__Exercise instructions__. All of the data that follows should be given again exactly, without its images.

Data excerpt Start Marker

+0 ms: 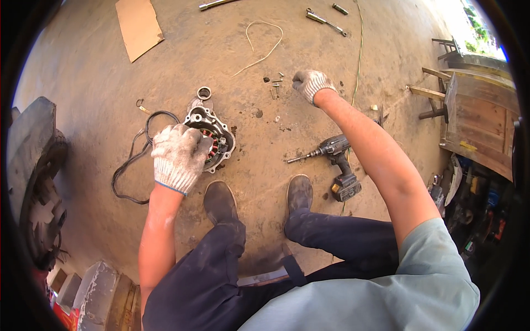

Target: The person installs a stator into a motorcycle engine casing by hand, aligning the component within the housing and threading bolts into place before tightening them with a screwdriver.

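Note:
My left hand, in a dirty white knitted glove, is closed over the left side of a metal engine cover on the floor. Inside the cover, stator coils with red parts show beside the fingers; the glove hides the rest and most of the grip. A black cable loops out to the left of this hand. My gloved right hand is stretched forward with its fingers curled in; whatever they may hold is hidden. Several small bolts lie just left of it.
A cordless impact driver lies right of my boots. A metal ring sits at the cover's far end. Farther off are a ratchet wrench, a socket, a thin wire and cardboard. Wooden furniture stands right.

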`<action>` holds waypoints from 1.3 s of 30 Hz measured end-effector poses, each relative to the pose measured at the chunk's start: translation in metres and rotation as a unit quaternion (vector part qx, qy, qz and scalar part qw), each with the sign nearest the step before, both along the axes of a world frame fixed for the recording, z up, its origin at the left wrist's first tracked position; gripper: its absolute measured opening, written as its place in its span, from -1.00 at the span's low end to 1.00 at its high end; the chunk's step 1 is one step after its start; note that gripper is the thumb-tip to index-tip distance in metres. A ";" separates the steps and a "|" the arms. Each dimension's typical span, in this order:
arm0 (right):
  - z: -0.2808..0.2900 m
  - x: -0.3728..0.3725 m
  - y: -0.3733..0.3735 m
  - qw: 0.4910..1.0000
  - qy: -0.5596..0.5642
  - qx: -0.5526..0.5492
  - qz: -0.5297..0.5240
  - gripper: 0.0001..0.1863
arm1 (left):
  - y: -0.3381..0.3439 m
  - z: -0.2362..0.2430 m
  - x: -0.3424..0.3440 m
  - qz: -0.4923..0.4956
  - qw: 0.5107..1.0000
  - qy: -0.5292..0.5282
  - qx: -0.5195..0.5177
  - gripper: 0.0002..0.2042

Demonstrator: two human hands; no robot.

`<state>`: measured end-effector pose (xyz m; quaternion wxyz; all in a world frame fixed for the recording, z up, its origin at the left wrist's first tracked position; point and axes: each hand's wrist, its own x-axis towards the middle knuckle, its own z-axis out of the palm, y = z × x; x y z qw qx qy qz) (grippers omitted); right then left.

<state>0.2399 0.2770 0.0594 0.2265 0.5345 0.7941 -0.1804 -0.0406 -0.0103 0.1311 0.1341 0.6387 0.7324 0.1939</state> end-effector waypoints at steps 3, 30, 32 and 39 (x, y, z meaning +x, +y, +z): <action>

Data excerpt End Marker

__Output below__.
+0 ms: 

Target: The person installs a stator into a motorcycle engine casing by hand, aligning the component within the housing and threading bolts into place before tightening them with a screwdriver.

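Note:
My left hand, in a dirty white knitted glove, is closed over the left side of a metal engine cover on the floor. Inside the cover, stator coils with red parts show beside the fingers; the glove hides the rest and most of the grip. A black cable loops out to the left of this hand. My gloved right hand is stretched forward with its fingers curled in; whatever they may hold is hidden. Several small bolts lie just left of it.
A cordless impact driver lies right of my boots. A metal ring sits at the cover's far end. Farther off are a ratchet wrench, a socket, a thin wire and cardboard. Wooden furniture stands right.
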
`<action>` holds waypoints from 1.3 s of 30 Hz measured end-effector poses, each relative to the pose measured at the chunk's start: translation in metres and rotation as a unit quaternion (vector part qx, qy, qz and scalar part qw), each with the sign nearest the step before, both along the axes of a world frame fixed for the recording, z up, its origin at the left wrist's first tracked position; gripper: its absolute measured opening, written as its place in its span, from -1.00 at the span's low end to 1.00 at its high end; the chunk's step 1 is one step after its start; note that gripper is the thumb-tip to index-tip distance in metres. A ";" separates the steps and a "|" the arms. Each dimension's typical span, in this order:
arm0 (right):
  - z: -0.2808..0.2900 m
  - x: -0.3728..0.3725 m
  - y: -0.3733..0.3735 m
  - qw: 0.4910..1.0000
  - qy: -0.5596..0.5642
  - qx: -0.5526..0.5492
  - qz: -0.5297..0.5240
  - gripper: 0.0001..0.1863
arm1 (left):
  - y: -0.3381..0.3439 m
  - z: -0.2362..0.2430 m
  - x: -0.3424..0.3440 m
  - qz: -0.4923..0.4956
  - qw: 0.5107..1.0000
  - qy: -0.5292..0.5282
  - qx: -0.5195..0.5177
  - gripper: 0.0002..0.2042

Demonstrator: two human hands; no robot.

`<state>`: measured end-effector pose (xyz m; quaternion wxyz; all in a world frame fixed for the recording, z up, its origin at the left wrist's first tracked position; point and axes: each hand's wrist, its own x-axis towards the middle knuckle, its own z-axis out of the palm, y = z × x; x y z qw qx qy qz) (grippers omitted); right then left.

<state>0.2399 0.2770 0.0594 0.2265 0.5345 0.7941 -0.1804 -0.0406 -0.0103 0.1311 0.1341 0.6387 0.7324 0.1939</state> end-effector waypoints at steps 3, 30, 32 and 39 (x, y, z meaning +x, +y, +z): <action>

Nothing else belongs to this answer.